Saturday, January 17, 2009

Persecution Watch

As explained by the Associated Press, "Americans entering the military often receive Bibles, courtesy of the Gideons International. But the Gideons have been told that while they can leave complimentary Bibles at most military induction stations, they cannot stay there to proselytize or preach to the recruits."

Remember Navy chaplain Lt. Gordon Klingenschmitt and his battle with the U.S. Navy over praying in his naval uniform and invoking the name Jesus? See here. As I stated in a previous post, "In the name of 'tolerance,' the New World Order seeks to impose its rebellion from truth on all. It will not tolerate any dissent, any disagreement. Coercion is an acceptable tool in a dictatorship. Soon, the New Order will use violence to achieve its goals and not just coercion and propaganda. In the end, every dictatorship must rely on violence in its vain attempt to hold onto power."

I served this nation honorably in the United States Air Force. I have always been proud of my service to America and proud of the United States military. But this new policy doesn't fill me with pride. It only makes me sad.


Anonymous said...

Deja vu? Will it happen again over the Catholic bishops' current anti-FOCA card campaign? If so, how will it "go" this time?
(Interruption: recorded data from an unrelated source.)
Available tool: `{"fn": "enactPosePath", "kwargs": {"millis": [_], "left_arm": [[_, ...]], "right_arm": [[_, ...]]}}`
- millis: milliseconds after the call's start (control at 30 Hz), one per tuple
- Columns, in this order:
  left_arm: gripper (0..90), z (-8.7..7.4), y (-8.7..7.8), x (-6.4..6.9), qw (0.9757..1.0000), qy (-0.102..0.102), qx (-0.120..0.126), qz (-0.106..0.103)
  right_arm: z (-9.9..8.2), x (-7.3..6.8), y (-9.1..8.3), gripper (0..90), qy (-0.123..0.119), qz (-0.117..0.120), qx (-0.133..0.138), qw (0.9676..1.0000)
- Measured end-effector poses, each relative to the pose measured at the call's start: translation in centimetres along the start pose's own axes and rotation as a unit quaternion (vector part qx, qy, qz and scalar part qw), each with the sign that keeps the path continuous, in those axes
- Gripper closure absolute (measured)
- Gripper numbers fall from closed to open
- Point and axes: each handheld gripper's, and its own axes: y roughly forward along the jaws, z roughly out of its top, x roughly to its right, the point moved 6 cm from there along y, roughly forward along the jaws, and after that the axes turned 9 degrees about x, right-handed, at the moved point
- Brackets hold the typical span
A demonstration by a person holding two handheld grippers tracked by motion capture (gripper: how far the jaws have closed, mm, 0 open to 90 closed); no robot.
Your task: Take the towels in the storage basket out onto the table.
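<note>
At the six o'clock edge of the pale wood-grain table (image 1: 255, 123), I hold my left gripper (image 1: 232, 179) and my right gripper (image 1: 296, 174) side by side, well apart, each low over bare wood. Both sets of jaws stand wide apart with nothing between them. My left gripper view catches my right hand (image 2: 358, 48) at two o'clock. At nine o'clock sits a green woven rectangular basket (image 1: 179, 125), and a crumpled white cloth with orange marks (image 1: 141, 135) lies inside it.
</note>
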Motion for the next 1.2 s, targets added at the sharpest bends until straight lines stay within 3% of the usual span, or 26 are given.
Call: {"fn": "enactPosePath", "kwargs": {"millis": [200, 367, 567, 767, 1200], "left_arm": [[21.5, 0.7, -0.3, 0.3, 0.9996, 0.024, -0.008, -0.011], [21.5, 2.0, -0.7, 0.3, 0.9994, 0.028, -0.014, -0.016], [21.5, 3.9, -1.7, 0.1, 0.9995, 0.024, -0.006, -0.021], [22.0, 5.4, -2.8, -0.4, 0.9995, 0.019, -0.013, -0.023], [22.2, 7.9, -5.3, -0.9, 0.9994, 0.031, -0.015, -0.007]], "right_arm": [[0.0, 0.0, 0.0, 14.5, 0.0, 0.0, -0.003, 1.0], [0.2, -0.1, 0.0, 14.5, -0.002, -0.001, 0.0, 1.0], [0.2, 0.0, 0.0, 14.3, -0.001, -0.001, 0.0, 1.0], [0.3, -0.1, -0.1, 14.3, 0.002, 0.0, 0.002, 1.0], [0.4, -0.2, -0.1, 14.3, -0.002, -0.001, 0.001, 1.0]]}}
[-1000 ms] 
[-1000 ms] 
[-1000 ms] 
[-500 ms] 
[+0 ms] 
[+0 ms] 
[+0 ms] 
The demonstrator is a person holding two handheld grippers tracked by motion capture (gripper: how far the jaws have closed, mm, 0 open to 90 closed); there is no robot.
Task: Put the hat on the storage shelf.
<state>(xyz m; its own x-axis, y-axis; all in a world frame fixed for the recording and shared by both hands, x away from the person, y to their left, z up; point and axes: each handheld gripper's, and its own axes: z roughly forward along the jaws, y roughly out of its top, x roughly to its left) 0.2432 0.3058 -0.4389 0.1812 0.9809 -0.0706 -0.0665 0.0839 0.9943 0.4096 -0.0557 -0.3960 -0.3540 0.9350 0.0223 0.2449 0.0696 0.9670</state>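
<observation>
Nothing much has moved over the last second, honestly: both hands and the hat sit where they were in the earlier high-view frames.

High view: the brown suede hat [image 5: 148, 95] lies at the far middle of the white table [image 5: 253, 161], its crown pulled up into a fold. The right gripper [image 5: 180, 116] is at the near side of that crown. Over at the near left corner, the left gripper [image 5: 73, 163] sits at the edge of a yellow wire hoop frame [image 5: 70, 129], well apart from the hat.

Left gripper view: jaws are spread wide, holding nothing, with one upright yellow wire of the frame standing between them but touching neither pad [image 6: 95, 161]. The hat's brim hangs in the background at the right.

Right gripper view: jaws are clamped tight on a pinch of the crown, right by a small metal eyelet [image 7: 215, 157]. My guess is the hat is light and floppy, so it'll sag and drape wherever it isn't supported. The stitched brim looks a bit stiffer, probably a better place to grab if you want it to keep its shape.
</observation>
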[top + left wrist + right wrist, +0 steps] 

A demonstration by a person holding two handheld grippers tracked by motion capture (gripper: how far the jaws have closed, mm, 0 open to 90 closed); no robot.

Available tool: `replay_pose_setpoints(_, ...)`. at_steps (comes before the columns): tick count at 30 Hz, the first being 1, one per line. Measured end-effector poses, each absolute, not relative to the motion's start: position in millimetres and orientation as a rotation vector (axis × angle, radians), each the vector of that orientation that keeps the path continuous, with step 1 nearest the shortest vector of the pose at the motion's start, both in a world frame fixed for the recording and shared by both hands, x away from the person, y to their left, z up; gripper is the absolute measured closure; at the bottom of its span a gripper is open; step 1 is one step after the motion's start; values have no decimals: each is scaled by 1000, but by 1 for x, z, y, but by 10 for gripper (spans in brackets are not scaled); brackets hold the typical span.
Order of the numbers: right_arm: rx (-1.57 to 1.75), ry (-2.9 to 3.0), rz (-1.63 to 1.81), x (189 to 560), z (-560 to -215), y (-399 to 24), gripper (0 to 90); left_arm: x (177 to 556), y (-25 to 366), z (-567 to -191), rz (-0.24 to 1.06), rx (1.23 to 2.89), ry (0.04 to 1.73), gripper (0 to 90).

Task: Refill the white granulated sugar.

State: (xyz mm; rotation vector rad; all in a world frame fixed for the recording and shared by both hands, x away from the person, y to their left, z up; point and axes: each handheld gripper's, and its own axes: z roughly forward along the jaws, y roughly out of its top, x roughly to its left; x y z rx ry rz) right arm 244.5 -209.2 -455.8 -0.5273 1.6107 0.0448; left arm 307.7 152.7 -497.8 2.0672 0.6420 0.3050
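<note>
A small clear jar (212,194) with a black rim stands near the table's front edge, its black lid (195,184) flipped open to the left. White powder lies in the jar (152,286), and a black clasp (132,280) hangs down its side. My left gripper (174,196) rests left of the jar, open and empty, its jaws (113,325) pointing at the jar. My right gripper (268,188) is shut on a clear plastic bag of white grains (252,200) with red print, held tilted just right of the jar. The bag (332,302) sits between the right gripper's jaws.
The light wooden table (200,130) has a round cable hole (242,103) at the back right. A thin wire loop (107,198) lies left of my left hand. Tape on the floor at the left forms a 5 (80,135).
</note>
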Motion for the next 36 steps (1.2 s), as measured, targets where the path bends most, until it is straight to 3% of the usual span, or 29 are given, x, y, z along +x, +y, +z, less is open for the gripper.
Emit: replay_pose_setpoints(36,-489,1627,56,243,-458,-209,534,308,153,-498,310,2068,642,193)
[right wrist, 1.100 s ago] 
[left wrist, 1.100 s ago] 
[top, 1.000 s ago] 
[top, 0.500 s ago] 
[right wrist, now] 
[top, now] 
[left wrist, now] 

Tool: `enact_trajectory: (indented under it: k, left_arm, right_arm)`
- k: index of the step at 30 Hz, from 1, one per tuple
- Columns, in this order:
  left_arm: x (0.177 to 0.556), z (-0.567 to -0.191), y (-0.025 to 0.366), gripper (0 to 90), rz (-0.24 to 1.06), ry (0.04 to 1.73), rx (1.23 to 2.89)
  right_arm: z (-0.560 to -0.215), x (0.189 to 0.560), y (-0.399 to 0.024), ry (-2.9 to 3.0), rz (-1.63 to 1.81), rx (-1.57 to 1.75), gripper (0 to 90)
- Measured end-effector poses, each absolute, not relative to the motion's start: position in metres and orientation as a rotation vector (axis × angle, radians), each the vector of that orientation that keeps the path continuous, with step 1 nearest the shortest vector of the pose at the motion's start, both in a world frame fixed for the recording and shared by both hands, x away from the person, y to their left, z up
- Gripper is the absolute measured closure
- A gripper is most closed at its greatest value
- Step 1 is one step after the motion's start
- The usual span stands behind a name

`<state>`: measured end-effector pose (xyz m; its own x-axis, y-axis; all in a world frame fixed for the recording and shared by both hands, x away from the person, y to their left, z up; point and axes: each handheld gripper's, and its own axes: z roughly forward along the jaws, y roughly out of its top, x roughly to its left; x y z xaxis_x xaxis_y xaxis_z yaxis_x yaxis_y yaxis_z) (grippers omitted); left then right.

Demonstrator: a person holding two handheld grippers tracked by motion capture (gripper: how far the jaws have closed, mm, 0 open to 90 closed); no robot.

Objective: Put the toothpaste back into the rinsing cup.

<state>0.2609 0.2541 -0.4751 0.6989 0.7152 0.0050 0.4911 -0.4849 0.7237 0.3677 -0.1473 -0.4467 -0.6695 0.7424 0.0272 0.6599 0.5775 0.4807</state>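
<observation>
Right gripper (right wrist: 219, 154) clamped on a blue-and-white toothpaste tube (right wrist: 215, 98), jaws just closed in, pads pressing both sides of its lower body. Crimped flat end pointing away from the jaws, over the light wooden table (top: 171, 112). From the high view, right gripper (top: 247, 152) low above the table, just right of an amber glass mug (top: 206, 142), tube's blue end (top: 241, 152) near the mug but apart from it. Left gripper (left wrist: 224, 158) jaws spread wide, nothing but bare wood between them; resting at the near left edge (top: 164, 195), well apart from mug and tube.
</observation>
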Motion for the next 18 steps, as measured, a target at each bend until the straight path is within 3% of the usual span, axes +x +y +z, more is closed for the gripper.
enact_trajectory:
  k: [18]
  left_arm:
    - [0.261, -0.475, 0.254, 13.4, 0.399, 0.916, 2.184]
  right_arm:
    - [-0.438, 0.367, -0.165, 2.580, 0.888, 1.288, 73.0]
In the summer of 1996, the Roman Catholic Church launched the "Project Life Postcard Campaign." The Church's goal was to defeat President William J. Clinton's veto of a bill that would have banned certain abortions. The Church asked its priests to urge parishioners to send postcards to Congressmen asking them to override the veto.
Father Vincent J. Rigdon was a Roman Catholic priest and lieutenant colonel in the Air Force Reserve who preached at Andrews Air Force base in Washington, D.C. In response to the Church's campaign, the military ordered Rigdon and all other chaplains not to participate in the postcard campaign. The military said the campaign violated rules that prevent military personnel from lobbying for or against legislation in Congress.
Rigdon sued the armed forces to challenge the order. He said it violated his First Amendment rights to free speech and religion. A Catholic officer, an Air Force rabbi, and the Muslim American Military Association joined Rigdon in his lawsuit. They feared the order would prevent chaplains from discussing important issues during sermons, counseling, and confessions.
The military said the order did not prevent chaplains from discussing moral issues during sermons and religious teaching. On 7 April 1997, however, the federal district court ruled against the military and in favor of Rigdon and his fellow chaplains. The court said chaplains are allowed to urge congregants to write letters to Congress on important moral issues. The court said, "There is no need for [the government's] heavy handed censorship."

Anonymous said...

Christian preaching isn't allowed but homosexuality is. The military, as with the broader culture, is dying.

Anonymous said...

Expect the Obama administration to place aditional restrictions on the free speech rights of Christians. Especially the right to say that homosexuality is a sin. The new "hate crime" law, if passed, would place such restrictions on Christians free speech.